The core *abstract* classes can easily be extended to model more details of industry systems. The subclasses inherit the attributes and methods of 
the parent class and can define new sets, parameters, variables, constraints, or even objectives. They can also overwrite attributes 
or methods of the parent class. We have developed the following subclasses available in the *src/* folder:

* *retrofit*: allows for certain production capacities reaching their end-of-life to be retrofitted, that is to be upgraded to a new technology 
  and see its lifetime extended.
* *impurities*: allows for tracking impurities in input and output products and setting limits on impurity levels in certain products. 
  It can be used, for example, for modelling  the production of steel from scrap (or a mix of scrap an iron ore) with several grades of scrap 
  and different impurity tolerances for different steel grades.

All *abstract* classes are built on the same principles, first defining *sets* attributes that are used to index the *parameters*, 
*variables*, and *constraints* attributes that are defined next. Finally, the equations of the LP problem are built as class methods, 
each being a function referred to as a *constraint_rule*. This structure is the same whether we use Pyomo or tinyomo to build the LP problem,
only the syntax differs.

.. _Pyomo library: https://www.pyomo.org/
.. _tinyomo: https://github.com/wupperinst/tinyomo/tree/main

.. figure:: img/uml_itom.png
   :alt: UML diagram for ITOM
   :align: center
   
   Class diagram for ITOM

.. figure:: img/uml_itom_hub.png
   :alt: UML diagram for ITOM hub
   :align: center
   
   Class diagram for ITOM hub

.. figure:: img/uml_itom_hub_tinyomo.png
   :alt: UML diagram for ITOM hub tinyomo
   :align: center
   
   Class diagram for ITOM hub with tinyomo


Basics: sets, parameters, constraints, variables
=================================================

Building a sectoral model with  ITOM (see :ref:`sectoral-models`), data is entered into the model through exogenous parameters.
These parameters are indexed with sets (i.e. each parameter is defined for each item in the indexing sets). Equations in the model use
exogenous parameters and define or use endogenous variables, also indexed with sets.
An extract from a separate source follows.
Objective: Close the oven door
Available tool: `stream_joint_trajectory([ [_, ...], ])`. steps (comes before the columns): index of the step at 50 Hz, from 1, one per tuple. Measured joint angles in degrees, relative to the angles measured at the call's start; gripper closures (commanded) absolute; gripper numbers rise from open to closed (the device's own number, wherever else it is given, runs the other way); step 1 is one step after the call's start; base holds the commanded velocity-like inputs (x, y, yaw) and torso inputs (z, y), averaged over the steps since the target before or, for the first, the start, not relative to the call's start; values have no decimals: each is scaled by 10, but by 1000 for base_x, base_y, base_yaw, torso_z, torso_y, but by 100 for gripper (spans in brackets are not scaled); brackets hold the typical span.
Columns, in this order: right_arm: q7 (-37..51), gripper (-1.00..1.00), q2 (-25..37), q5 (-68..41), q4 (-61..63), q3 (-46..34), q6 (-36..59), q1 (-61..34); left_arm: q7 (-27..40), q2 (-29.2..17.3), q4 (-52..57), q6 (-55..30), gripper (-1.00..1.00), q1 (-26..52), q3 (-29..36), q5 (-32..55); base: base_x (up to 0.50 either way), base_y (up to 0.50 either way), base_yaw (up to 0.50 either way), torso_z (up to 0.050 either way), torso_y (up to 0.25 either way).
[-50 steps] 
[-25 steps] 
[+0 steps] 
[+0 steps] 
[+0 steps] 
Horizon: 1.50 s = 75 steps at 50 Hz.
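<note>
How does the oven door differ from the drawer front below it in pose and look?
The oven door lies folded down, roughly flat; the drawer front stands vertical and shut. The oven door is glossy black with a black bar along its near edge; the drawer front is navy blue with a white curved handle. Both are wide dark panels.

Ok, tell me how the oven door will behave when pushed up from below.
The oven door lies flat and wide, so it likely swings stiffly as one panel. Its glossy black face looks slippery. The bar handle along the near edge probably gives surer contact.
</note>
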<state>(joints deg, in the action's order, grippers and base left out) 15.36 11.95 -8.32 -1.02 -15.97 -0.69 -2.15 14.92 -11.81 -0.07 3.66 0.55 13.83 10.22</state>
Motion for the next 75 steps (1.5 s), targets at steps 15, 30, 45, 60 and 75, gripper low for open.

Every equation in the model is defined as an 
equality or inequality constraint. See below two examples in pseudo-code to illustrate.

*Example 1*::

   Const. SCA3_TotalAnnualCapacity_1(l,t,y):

         LocalResidualCapacity[l,t,y]
         + LocalAccumulatedNewCapacity[l,t,y]
         = LocalTotalCapacity[l,t,y]

where:

* *SCA3_TotalAnnualCapacity_1(l,t,y)* is an equality constraint defined for each LOCATION,
  TECHNOLOGY, and YEAR.
* *LocalResidualCapacity[l,t,y]* is an exogenous parameter defined for each LOCATION,
  TECHNOLOGY, and YEAR.
* *LocalAccumulatedNewCapacity[l,t,y]* is a variable (generated in another constraint) defined for each
  LOCATION, TECHNOLOGY, and YEAR.
* *LocalTotalCapacity[l,t,y]* is a variable (generated in this constraint) defined for each LOCATION,
  TECHNOLOGY, and YEAR.

In plain English, the constraint means that the installed capacity of any given technology in any year
and location is the sum of the exogenously provided residual capacity and the endogenously invested
new capacity (that has not yet reached its end-of-life).

**Example 2**::

   Const. NCC1_LocalTotalAnnualMaxNewCapacityConstraint(l,t,y):
         
         LocalNewCapacity[l,t,y]
         <= LocalTotalAnnualMaxCapacityInvestment[l,t,y]

where

* *NCC1_LocalTotalAnnualMaxNewCapacityConstraint(l,t,y)* is an inequality constraint defined for each
  LOCATION, TECHNOLOGY, and YEAR.

* *LocalNewCapacity[l,t,y]* is a variable (generated in another constraint) defined for each LOCATION,
  TECHNOLOGY, and YEAR.

* *LocalTotalAnnualMaxCapacityInvestment[l,t,y]* is an exogenous parameter defined for each
  LOCATION, TECHNOLOGY, and YEAR.

In plain English, the constraint means that the endogenously invested new capacity of any
given technology in any year and location cannot exceed exogenously imposed limit for this
technology, location, and year.

Sets
=====

Anything modelled with ITOM is either a PRODUCT (e.g. naphta, ethylene,
polypropylene, iron ore, raw steel, scrap, klinker, cement), a TECHNOLOGY 
(e.g. steamcracker, polymerisation plant, blast furnace, kiln) or a
TRANSPORTMODE (a particular kind of technology, e.g. pipeline, ship).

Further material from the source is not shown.